What you need to do: Nothing but an exact repeat of the data, with pictures removed, belongs in the answer.

▬▬▬

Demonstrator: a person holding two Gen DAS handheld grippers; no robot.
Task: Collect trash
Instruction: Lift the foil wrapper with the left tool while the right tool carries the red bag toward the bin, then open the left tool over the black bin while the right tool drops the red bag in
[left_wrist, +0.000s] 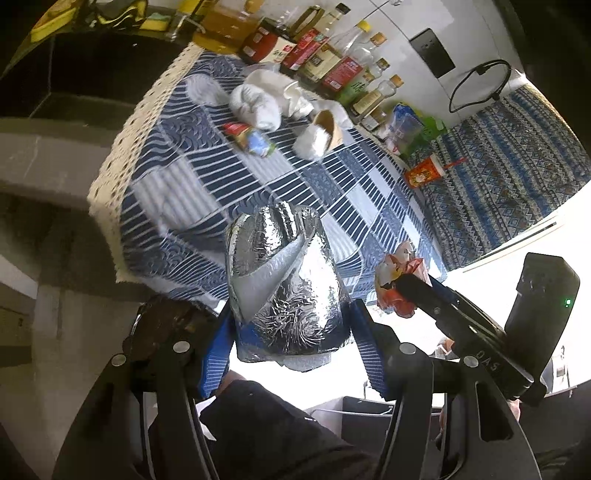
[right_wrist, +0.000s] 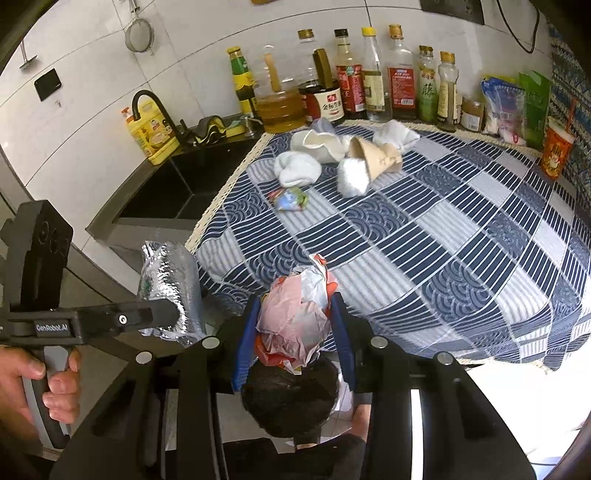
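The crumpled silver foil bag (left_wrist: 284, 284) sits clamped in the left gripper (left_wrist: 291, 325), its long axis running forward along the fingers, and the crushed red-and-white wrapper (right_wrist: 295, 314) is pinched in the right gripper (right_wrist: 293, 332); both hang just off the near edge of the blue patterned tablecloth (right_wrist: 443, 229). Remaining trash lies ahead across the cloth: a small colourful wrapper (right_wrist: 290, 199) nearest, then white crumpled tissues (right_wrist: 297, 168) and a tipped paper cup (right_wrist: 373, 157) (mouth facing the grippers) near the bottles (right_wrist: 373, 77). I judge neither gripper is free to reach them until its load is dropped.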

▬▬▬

Answer space:
Demonstrator: a person holding two Gen DAS handheld grippers; no robot.
Task: Collect trash
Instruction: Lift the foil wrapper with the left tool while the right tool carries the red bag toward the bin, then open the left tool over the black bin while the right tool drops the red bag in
[left_wrist, +0.000s] 
[right_wrist, +0.000s] 
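The crumpled silver foil bag (left_wrist: 284, 284) sits clamped in the left gripper (left_wrist: 291, 325), its long axis running forward along the fingers, and the crushed red-and-white wrapper (right_wrist: 295, 314) is pinched in the right gripper (right_wrist: 293, 332); both hang just off the near edge of the blue patterned tablecloth (right_wrist: 443, 229). Remaining trash lies ahead across the cloth: a small colourful wrapper (right_wrist: 290, 199) nearest, then white crumpled tissues (right_wrist: 297, 168) and a tipped paper cup (right_wrist: 373, 157) (mouth facing the grippers) near the bottles (right_wrist: 373, 77). I judge neither gripper is free to reach them until its load is dropped.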

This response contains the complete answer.